Dalam pemilihan umum tahun 1999, partai tersebut hanya memperoleh 0,36 persen suara. Akibat performa yang kurang baik, pada tahun 2002 partai ini berganti nama menjadi Partai Marhaenisme dengan posisi ketua umum dijabat oleh Sukmawati.
Sementara itu dalam pemilihan umum 2004, partai ini hanya mampu mengamankan satu kursi pemerintah setelah memperoleh 0,81 persen suara. Terakhir pada pemilihan umum 2009, partai ini kehilangan kursi di pemerintah usai memperoleh 0,3 persen suara.
Setelahnya pada 2011, Sukmawati memilih rehat dari dunia politik dengan meluncurkan buku berjudul "Creeping Coup D'Tat Mayjen Suharto". Buku tersebut berisi kisah hidup Sukmawati sejak dilahirkan di Istana Merdeka hingga kesaksian sejarahnya terkait kudeta yang dialami Soekarno pada tahun 1965-1967.
Menurut Sukmawati, ketika itu Pangkostrad Mayjen Soeharto serta anggota militer lainnya memakai Surat Perintah 11 Maret 1966 untuk menggulingkan Presiden Soekarno dan mengantarkannya menjadi presiden. Dalam pengakuannya, Sukmawati tidak akan memaafkan Soeharto karena telah melakukan pelanggaran HAM pasca peristiwa 1965.
Kehidupan Pribadi
Sukmawati menikah dengan Putra Mahkota Kadipaten Mangkunegaran yakni Pangeran Sujiwa Kusuma atau mendiang Kanjeng Gusti Pangeran Adhipati Aria (KGPAA) Mangkunegara IX. Namun keduanya bercerai setelah beberapa tahun berumah tangga. Dari pernikahan tersebut, mereka dikaruniai dua anak yakni GPH Paundrakarna Sukma Putra dan GRA Putri Agung Suniwati (Menur).

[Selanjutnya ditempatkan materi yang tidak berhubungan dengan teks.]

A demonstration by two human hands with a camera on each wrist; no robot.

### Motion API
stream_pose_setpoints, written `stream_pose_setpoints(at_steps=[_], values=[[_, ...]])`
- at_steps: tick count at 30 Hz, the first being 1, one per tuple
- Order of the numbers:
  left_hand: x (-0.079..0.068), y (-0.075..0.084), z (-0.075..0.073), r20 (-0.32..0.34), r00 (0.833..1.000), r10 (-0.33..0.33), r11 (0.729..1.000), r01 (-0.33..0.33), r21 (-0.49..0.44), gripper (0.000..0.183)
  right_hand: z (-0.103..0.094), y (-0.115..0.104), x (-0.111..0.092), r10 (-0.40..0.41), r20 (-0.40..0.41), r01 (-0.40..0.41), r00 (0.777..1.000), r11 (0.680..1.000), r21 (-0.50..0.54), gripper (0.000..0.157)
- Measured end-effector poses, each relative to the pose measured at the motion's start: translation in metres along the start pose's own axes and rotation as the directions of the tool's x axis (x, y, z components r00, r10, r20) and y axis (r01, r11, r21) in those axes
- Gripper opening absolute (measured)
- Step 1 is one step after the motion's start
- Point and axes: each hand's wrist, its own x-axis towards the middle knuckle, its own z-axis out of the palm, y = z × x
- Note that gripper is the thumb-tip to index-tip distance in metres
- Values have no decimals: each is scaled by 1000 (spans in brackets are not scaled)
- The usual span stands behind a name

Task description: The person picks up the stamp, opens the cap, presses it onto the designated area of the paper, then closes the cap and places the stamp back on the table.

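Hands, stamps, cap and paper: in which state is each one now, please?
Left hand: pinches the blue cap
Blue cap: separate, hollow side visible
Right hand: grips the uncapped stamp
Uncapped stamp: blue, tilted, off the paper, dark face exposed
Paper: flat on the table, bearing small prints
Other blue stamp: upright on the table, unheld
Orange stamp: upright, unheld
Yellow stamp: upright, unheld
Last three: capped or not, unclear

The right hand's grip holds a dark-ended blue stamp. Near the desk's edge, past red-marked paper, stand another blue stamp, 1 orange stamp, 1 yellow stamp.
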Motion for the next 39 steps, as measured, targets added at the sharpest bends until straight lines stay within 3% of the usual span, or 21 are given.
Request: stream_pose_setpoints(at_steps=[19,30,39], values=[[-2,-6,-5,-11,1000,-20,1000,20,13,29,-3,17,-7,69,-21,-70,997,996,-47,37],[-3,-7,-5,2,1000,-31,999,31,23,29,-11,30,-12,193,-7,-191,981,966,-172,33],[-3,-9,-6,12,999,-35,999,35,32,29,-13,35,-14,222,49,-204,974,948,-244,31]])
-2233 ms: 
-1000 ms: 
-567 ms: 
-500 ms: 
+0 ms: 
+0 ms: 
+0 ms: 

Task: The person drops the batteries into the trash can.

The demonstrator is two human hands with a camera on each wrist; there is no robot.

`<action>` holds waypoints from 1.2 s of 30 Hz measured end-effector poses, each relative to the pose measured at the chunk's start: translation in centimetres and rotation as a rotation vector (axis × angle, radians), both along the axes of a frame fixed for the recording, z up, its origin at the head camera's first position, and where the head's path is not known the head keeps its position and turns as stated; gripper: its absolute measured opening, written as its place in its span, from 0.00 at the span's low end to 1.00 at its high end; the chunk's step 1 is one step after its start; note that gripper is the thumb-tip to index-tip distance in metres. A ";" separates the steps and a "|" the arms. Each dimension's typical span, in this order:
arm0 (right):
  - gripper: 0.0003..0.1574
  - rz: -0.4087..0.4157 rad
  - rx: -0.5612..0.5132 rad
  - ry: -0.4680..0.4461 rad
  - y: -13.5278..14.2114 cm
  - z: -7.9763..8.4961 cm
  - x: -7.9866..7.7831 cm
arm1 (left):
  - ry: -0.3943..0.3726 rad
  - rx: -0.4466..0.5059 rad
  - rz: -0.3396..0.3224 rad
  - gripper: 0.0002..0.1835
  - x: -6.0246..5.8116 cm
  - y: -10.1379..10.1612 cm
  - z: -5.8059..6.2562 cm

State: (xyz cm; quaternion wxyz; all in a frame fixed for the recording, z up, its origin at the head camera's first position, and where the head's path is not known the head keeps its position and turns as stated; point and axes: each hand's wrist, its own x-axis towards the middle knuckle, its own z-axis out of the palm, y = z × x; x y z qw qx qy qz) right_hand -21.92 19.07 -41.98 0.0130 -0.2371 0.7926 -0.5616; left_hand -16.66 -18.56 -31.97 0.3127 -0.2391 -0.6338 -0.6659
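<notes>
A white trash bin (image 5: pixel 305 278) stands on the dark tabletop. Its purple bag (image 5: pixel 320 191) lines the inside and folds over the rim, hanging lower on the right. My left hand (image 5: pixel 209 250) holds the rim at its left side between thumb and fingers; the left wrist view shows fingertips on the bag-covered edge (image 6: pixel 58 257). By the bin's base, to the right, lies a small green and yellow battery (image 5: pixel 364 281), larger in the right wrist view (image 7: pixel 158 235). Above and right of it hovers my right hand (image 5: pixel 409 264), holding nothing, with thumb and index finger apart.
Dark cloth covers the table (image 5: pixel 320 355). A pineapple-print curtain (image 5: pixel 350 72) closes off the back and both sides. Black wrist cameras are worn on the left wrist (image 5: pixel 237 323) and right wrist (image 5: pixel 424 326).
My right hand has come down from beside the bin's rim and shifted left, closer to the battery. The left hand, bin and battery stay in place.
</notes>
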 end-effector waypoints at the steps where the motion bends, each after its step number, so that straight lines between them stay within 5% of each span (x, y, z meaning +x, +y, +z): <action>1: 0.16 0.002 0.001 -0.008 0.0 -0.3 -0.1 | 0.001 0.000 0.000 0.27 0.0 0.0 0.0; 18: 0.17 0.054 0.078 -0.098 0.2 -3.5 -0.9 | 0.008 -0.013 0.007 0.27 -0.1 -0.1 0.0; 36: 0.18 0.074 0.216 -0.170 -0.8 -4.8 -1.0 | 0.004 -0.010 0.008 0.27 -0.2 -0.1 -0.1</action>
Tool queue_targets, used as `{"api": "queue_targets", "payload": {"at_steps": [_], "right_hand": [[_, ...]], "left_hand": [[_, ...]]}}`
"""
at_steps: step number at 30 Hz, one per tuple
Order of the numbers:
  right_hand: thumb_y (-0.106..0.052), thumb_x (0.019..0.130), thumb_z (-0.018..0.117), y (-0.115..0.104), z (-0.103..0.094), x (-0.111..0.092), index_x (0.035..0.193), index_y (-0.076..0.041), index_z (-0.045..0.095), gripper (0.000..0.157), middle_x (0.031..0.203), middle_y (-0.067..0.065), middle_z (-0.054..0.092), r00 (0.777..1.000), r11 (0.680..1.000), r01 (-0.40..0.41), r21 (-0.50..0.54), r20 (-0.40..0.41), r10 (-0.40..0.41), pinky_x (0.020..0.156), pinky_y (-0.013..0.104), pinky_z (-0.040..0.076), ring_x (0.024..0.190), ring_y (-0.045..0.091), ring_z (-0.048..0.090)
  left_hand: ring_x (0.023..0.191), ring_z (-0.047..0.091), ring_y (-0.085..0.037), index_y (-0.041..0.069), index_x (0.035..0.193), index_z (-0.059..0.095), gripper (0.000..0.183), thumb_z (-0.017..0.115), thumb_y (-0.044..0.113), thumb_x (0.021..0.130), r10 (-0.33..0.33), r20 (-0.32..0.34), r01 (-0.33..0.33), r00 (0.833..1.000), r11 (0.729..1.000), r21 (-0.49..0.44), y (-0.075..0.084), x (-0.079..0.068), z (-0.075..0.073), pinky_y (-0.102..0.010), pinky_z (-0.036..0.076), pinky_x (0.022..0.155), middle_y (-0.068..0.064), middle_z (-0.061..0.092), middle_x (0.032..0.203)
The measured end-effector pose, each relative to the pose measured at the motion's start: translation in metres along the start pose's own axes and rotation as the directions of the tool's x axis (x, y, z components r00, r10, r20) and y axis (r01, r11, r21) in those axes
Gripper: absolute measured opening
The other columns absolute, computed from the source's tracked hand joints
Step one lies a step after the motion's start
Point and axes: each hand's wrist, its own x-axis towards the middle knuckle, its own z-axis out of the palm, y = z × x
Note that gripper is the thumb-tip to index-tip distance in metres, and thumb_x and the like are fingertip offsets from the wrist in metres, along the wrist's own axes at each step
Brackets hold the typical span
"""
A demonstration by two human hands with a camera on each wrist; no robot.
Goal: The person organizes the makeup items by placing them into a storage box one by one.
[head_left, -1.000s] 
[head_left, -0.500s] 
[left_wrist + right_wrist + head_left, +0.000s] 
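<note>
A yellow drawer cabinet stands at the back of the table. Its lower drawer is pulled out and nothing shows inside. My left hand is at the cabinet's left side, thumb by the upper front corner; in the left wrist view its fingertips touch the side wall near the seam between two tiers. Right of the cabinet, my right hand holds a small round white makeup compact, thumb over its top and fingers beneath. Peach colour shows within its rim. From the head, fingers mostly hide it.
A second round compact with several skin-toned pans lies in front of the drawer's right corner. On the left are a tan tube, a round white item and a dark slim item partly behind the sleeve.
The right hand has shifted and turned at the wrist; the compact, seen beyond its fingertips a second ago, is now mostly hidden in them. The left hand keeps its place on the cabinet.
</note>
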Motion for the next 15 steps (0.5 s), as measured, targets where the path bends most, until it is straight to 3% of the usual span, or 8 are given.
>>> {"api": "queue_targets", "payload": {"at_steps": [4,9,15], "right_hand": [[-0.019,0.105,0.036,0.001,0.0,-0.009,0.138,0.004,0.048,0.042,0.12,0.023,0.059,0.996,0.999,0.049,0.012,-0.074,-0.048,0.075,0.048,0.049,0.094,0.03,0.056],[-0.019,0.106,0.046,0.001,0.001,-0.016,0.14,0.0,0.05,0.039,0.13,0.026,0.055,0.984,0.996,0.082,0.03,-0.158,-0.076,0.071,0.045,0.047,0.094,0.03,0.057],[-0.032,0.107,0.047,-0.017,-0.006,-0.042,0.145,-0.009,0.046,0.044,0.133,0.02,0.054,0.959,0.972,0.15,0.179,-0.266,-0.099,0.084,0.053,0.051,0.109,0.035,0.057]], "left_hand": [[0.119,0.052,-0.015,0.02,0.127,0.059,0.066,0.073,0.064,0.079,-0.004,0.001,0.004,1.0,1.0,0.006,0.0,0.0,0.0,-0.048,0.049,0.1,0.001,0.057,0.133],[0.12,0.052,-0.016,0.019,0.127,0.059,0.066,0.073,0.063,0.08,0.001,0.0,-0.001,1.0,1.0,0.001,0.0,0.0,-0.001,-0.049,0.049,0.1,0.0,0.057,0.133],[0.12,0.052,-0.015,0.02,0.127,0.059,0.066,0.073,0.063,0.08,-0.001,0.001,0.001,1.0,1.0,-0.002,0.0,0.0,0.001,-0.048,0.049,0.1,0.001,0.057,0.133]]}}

Kemudian Sukmawati menikah dengan Muhammad Hilmy bin Al Haddad. Dari pernikahan ini Sukmawati dikaruniai seorang anak bernama Muhammad Putra Perwira Utama. Namun setelah Muhammad Hilmy meninggal pada 2018 lalu, Sukmawati tidak banyak tampil di publik.
Pada 26 Oktober 2021, Sukmawati menjalani ritual pindah agama dari Islam ke Hindu. Ia mengikuti agama neneknya, Ida Ayu Nyoman Rai di Bali.
Kontroversi
Sukmawati membacakan puisi buatannya berjudul "Ibu Indonesia" dalam acara 29 Tahun Anne Avantie Berkarya di Indonesia Fashion Week 2018. Namun puisi tersebut mengundang kontroversi dan dinilai mengandung unsur penistaan agama.